New Hampshire Bullying “Other” Statistics

  • In 1980, 239 allegations of elder abuse were made to the New Hampshire Department of Health and Human Services.[6]
  • There were 1,460 reported cases of abuse and neglect involving victims 60 years of age and older, in year 2005 (from July 1, 2004 to June 30, 2005).[6]
  • According to a 2019 poll from the National Center for Educational Statistics, just 46% of harassed kids indicate they have informed an adult at school, even though one in five children nationwide report being bullied.[5]
  • LGBTQ students are more likely to encounter victimization violence and suicidality, according to an HRC review of the 2015 and 2017 statistics.[3]
  • 59% of U.S. teens have been bullied or harassed online, and a similar share says it’s a major problem for people their age.[2]
  • 71% of young generations say they are concerned about cyberbullying.[2]
  • According to JAMA Network Open (September 20, 2021), young people (10-16 years) who accessed or shared sexual content or images of cyberbullying or violence had up to a 50% higher risk for thoughts of suicide.[2]

Also Read

How Useful is New Hampshire Bullying

One of the most obvious reasons for the prevalence of bullying in New Hampshire is the lack of awareness and education surrounding the issue. Many students may not fully understand what constitutes bullying or the negative effects it can have on their peers. Without proper education and awareness, it can be difficult to effectively address the root causes of bullying and prevent it from occurring in the first place.

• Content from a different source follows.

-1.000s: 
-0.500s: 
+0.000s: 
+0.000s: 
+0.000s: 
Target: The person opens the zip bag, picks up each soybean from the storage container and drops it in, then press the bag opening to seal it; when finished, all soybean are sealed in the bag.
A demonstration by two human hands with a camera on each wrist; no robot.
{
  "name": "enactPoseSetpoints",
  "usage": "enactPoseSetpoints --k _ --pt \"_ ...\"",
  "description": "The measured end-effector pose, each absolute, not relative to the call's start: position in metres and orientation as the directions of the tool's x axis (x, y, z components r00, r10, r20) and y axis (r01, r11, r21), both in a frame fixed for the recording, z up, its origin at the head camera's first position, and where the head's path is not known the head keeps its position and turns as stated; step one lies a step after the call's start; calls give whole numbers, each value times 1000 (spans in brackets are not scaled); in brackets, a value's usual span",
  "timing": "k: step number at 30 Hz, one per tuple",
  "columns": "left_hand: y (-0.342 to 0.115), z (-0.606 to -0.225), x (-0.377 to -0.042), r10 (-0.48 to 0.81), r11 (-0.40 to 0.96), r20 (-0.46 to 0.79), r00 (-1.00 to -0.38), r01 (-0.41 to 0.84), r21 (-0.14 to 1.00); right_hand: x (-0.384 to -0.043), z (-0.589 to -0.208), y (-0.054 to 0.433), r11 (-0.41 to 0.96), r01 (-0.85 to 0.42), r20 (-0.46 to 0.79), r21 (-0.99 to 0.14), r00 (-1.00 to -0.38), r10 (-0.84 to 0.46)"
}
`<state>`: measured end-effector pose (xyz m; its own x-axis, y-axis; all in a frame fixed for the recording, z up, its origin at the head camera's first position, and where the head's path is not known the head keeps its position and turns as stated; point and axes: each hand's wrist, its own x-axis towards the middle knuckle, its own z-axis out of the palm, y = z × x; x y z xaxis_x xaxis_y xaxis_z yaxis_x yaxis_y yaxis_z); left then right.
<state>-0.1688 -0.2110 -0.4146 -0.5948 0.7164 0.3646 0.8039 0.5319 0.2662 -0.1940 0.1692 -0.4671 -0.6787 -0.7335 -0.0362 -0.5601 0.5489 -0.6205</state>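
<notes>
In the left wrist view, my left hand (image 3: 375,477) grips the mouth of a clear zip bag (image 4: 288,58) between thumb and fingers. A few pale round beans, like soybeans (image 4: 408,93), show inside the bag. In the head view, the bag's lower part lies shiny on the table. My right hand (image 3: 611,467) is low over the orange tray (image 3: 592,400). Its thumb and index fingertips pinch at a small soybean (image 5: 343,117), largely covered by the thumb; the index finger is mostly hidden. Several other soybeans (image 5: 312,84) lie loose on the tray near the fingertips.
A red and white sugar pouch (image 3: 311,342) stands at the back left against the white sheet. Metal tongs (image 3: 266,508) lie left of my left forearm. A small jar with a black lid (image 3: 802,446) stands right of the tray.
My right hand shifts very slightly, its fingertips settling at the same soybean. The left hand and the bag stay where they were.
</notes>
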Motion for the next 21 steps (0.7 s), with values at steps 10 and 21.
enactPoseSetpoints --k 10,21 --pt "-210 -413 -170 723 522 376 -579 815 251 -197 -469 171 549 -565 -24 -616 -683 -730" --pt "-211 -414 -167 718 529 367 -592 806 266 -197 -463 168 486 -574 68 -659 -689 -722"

In addition, the issue of bullying in New Hampshire is further complicated by the rise of cyberbullying. With the advent of social media and technology, it has become easier for bullies to target their victims online, making it even more challenging for authorities to monitor and address these incidents. Cyberbullying can have devastating effects on victims, often leading to increased anxiety, depression, and in extreme cases, suicide.

Another factor that contributes to the prevalence of bullying in New Hampshire is the lack of accountability among perpetrators. Oftentimes, bullying incidents go unreported or unpunished, allowing the cycle of abuse to continue unchecked. Without consequence for their actions, bullies are free to continue their harmful behavior, leaving their victims feeling helpless and alone.

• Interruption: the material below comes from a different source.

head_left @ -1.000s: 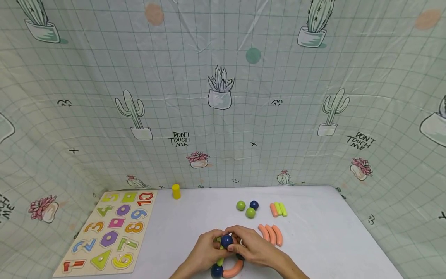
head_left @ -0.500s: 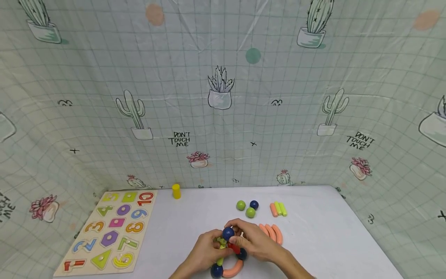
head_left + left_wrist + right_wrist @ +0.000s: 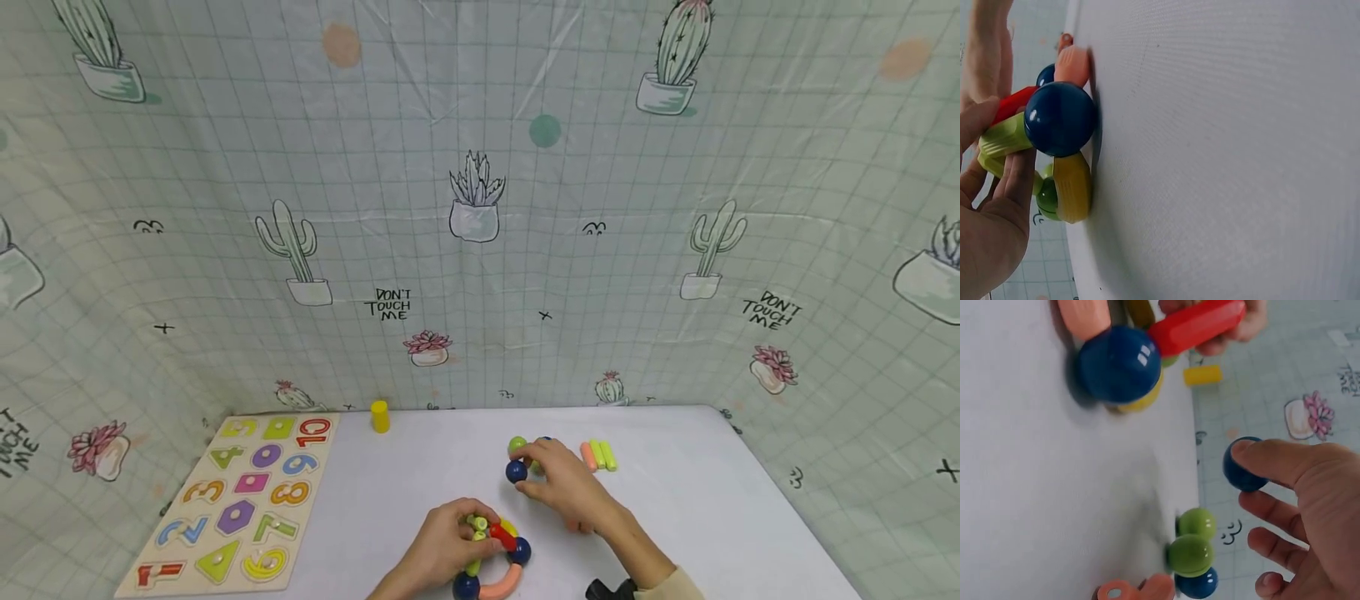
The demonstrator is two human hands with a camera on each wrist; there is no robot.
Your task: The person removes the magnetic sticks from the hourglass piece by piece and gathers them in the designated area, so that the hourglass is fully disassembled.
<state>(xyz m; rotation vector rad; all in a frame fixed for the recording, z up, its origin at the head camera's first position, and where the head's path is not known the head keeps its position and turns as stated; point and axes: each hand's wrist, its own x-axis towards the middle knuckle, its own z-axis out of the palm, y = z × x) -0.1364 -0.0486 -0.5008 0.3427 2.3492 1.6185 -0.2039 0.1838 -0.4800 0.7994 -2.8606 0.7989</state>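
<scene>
My left hand (image 3: 447, 542) pinches the light green magnetic rods (image 3: 1005, 136) at the top of a small structure of rods and balls. In its base are a blue ball (image 3: 1060, 119), another blue ball (image 3: 518, 552), a coral curved rod (image 3: 501, 586) and a yellow curved piece (image 3: 1074, 187). A red rod (image 3: 1197, 326) slants up from one blue ball. Apart from the structure, my right hand (image 3: 566, 483) holds a loose blue ball (image 3: 1244, 469) between thumb and fingers, above the table beside the loose balls. Fingers hide part of the structure's top.
Two green balls (image 3: 1191, 553) and a blue ball (image 3: 1199, 582) lie behind my right hand. Short coral and lime rods (image 3: 603, 456) lie to their right. At left is a number puzzle board (image 3: 251, 483); a yellow cylinder (image 3: 380, 417) stands at the back edge.
My right hand has lifted the blue ball off the structure's top and carried it away to the back right. The red rod now shows uncovered. My left hand stays on the structure.
</scene>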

Furthermore, the issue of bullying in New Hampshire is not limited to just students. Teachers and school administrators also play a crucial role in addressing and preventing bullying in schools. However, without proper training and support, these individuals may struggle to effectively intervene and support victims of bullying. It is essential that schools provide the necessary resources and training to ensure that teachers and administrators are equipped to handle bullying incidents in a timely and appropriate manner.

Overall, the issue of bullying in New Hampshire is a complex one that requires a multi-faceted approach to effectively address. While efforts have been made to combat bullying through policies and programs, there is still much work to be done in terms of prevention, education, and accountability. By raising awareness, providing proper training, and holding perpetrators accountable for their actions, New Hampshire can take significant strides towards creating a safe and inclusive environment for all students.